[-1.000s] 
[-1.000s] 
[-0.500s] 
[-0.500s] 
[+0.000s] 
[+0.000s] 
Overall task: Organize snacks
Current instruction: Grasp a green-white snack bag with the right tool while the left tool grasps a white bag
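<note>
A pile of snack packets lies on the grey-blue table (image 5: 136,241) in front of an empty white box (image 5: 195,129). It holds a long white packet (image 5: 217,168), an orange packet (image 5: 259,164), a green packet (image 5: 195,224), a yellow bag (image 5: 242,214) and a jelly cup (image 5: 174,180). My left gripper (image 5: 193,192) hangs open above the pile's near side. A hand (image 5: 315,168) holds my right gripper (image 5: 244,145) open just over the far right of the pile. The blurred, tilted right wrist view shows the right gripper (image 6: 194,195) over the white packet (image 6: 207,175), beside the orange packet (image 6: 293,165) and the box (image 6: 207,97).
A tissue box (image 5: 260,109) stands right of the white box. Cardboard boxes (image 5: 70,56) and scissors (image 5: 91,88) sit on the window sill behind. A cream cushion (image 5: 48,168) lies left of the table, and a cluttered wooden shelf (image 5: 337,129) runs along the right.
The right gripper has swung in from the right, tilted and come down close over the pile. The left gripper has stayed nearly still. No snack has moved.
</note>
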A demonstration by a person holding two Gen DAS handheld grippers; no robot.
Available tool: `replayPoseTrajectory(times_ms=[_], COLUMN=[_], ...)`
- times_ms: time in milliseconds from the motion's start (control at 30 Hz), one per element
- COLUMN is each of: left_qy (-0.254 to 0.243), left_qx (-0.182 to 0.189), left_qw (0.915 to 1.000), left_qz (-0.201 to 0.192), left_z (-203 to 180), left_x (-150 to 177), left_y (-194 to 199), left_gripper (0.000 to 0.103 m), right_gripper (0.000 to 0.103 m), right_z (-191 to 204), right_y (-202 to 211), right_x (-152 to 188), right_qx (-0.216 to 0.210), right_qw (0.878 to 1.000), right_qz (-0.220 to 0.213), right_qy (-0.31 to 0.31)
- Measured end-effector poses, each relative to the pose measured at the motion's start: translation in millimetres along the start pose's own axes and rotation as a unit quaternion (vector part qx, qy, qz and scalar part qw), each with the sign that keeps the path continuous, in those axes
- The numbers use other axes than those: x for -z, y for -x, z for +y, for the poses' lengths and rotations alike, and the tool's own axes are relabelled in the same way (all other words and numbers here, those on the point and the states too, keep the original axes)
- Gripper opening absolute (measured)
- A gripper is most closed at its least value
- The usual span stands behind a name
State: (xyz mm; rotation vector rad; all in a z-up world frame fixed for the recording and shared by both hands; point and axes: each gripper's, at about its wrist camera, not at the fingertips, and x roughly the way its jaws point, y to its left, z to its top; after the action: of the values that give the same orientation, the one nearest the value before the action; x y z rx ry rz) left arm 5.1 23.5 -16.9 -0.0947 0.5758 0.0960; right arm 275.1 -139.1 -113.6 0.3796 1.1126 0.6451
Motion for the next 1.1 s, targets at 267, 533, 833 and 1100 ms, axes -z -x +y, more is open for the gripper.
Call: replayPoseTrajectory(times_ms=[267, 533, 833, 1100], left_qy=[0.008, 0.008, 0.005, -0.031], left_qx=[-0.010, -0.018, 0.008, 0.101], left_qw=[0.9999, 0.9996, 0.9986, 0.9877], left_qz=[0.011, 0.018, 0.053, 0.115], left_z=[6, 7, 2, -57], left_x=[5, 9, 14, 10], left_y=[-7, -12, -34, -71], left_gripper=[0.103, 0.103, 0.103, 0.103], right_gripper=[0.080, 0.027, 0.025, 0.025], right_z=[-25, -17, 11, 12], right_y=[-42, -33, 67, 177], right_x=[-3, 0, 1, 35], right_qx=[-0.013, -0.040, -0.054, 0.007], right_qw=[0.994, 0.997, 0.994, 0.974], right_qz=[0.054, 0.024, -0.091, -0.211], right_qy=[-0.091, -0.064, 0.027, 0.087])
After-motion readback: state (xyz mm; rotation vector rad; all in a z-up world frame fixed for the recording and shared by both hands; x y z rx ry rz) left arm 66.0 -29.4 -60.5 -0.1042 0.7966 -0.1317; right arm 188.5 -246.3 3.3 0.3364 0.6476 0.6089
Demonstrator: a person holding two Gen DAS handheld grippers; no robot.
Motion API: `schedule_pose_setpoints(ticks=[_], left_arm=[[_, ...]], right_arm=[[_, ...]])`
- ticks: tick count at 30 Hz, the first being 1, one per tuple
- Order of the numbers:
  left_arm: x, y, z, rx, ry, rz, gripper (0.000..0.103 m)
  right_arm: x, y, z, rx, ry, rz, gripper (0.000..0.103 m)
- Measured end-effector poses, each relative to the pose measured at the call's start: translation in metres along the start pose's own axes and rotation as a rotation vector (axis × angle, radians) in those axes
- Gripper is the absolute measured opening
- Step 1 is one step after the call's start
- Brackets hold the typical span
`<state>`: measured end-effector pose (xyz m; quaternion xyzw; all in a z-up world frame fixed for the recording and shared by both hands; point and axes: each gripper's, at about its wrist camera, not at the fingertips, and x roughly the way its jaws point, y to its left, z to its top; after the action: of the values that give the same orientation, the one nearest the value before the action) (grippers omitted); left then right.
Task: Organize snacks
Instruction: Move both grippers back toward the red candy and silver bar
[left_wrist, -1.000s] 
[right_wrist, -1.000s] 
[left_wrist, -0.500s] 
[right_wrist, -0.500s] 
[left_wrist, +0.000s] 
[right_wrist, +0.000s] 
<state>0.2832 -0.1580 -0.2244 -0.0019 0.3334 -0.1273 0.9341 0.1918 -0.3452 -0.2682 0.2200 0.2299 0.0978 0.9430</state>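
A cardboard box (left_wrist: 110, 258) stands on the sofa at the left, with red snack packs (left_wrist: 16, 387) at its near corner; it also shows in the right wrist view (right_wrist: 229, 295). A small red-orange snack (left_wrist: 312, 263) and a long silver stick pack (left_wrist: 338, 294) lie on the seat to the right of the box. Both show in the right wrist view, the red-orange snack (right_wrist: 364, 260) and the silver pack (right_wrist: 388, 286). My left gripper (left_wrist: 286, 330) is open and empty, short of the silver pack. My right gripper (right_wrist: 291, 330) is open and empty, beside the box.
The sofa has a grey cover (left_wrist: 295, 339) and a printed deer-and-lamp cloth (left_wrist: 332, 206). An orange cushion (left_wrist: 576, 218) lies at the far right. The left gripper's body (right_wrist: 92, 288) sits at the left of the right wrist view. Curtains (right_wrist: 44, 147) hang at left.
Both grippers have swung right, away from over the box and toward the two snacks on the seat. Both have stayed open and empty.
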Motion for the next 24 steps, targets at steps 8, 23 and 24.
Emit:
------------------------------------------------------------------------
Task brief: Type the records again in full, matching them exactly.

Response to this exercise:
[-1.000s] 
[-1.000s] 
[-0.500s] 
[-0.500s] 
[+0.000s] 
[+0.000s] 
Overall task: Organize snacks
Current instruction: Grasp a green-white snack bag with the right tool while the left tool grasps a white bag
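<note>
A pile of snack packets lies on the grey-blue table (image 5: 136,241) in front of an empty white box (image 5: 195,129). It holds a long white packet (image 5: 217,168), an orange packet (image 5: 259,164), a green packet (image 5: 195,224), a yellow bag (image 5: 242,214) and a jelly cup (image 5: 174,180). My left gripper (image 5: 193,192) hangs open above the pile's near side. A hand (image 5: 315,168) holds my right gripper (image 5: 244,145) open just over the far right of the pile. The blurred, tilted right wrist view shows the right gripper (image 6: 194,195) over the white packet (image 6: 207,175), beside the orange packet (image 6: 293,165) and the box (image 6: 207,97).
A tissue box (image 5: 260,109) stands right of the white box. Cardboard boxes (image 5: 70,56) and scissors (image 5: 91,88) sit on the window sill behind. A cream cushion (image 5: 48,168) lies left of the table, and a cluttered wooden shelf (image 5: 337,129) runs along the right.
The right gripper has swung in from the right, tilted and come down close over the pile. The left gripper has stayed nearly still. No snack has moved.
</note>
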A demonstration by a person holding two Gen DAS handheld grippers; no robot.
Available tool: `replayPoseTrajectory(times_ms=[_], COLUMN=[_], ...)`
- times_ms: time in milliseconds from the motion's start (control at 30 Hz), one per element
- COLUMN is each of: left_qy (-0.254 to 0.243), left_qx (-0.182 to 0.189), left_qw (0.915 to 1.000), left_qz (-0.201 to 0.192), left_z (-203 to 180), left_x (-150 to 177), left_y (-194 to 199), left_gripper (0.000 to 0.103 m), right_gripper (0.000 to 0.103 m), right_z (-191 to 204), right_y (-202 to 211), right_x (-152 to 188), right_qx (-0.216 to 0.210), right_qw (0.878 to 1.000), right_qz (-0.220 to 0.213), right_qy (-0.31 to 0.31)
- Measured end-effector poses, each relative to the pose measured at the motion's start: translation in millimetres along the start pose's own axes and rotation as a unit quaternion (vector part qx, qy, qz and scalar part qw), each with the sign that keeps the path continuous, in those axes
- The numbers use other axes than those: x for -z, y for -x, z for +y, for the poses' lengths and rotations alike, and the tool's own axes are relabelled in the same way (all other words and numbers here, those on the point and the states too, keep the original axes)
- Gripper opening absolute (measured)
- A gripper is most closed at its least value
- The usual span stands behind a name
State: (xyz mm; rotation vector rad; all in a z-up world frame fixed for the recording and shared by both hands; point and axes: each gripper's, at about its wrist camera, not at the fingertips, and x roughly the way its jaws point, y to its left, z to its top; after the action: of the values that give the same orientation, the one nearest the value before the action; x y z rx ry rz) left arm 5.1 23.5 -16.9 -0.0947 0.5758 0.0960; right arm 275.1 -139.1 -113.6 0.3796 1.1126 0.6451
Motion for the next 1.1 s, targets at 267, 533, 833 and 1100 ms, axes -z -x +y, more is open for the gripper.
Call: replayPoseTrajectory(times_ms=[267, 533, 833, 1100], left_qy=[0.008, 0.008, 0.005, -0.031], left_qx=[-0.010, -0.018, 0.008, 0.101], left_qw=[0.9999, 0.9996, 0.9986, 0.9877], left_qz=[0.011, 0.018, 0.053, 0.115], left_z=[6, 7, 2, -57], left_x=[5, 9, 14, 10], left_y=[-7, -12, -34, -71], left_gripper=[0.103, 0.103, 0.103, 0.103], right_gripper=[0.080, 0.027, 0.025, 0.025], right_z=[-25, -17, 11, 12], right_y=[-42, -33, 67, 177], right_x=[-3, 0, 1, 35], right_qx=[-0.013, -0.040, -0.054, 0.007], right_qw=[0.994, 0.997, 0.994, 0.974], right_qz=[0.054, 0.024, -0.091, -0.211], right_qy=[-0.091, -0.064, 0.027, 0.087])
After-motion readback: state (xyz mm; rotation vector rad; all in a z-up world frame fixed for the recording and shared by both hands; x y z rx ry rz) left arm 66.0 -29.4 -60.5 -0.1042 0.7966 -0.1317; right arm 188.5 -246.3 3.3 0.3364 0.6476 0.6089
Demonstrator: a person holding two Gen DAS handheld grippers; no robot.
Motion API: `schedule_pose_setpoints(ticks=[_], left_arm=[[_, ...]], right_arm=[[_, ...]])`
- ticks: tick count at 30 Hz, the first being 1, one per tuple
- Order of the numbers:
  left_arm: x, y, z, rx, ry, rz, gripper (0.000..0.103 m)
  right_arm: x, y, z, rx, ry, rz, gripper (0.000..0.103 m)
- Measured end-effector poses, each relative to the pose measured at the call's start: translation in metres along the start pose's own axes and rotation as a rotation vector (axis × angle, radians) in those axes
- Gripper is the absolute measured opening
- Step 1 is one step after the call's start
- Brackets hold the typical span
`<state>`: measured end-effector pose (xyz m; quaternion xyzw; all in a z-up world frame fixed for the recording and shared by both hands; point and axes: each gripper's, at about its wrist camera, not at the fingertips, and x roughly the way its jaws point, y to its left, z to its top; after the action: of the values that give the same orientation, the one nearest the value before the action) (grippers omitted); left then right.
Task: Organize snacks
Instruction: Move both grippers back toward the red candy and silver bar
[left_wrist, -1.000s] 
[right_wrist, -1.000s] 
[left_wrist, -0.500s] 
[right_wrist, -0.500s] 
[left_wrist, +0.000s] 
[right_wrist, +0.000s] 
<state>0.2832 -0.1580 -0.2244 -0.0019 0.3334 -0.1273 0.9341 0.1918 -0.3452 -0.2682 0.2200 0.2299 0.0978 0.9430</state>
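A cardboard box (left_wrist: 110, 258) stands on the sofa at the left, with red snack packs (left_wrist: 16, 387) at its near corner; it also shows in the right wrist view (right_wrist: 229, 295). A small red-orange snack (left_wrist: 312, 263) and a long silver stick pack (left_wrist: 338, 294) lie on the seat to the right of the box. Both show in the right wrist view, the red-orange snack (right_wrist: 364, 260) and the silver pack (right_wrist: 388, 286). My left gripper (left_wrist: 286, 330) is open and empty, short of the silver pack. My right gripper (right_wrist: 291, 330) is open and empty, beside the box.
The sofa has a grey cover (left_wrist: 295, 339) and a printed deer-and-lamp cloth (left_wrist: 332, 206). An orange cushion (left_wrist: 576, 218) lies at the far right. The left gripper's body (right_wrist: 92, 288) sits at the left of the right wrist view. Curtains (right_wrist: 44, 147) hang at left.
Both grippers have swung right, away from over the box and toward the two snacks on the seat. Both have stayed open and empty.
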Motion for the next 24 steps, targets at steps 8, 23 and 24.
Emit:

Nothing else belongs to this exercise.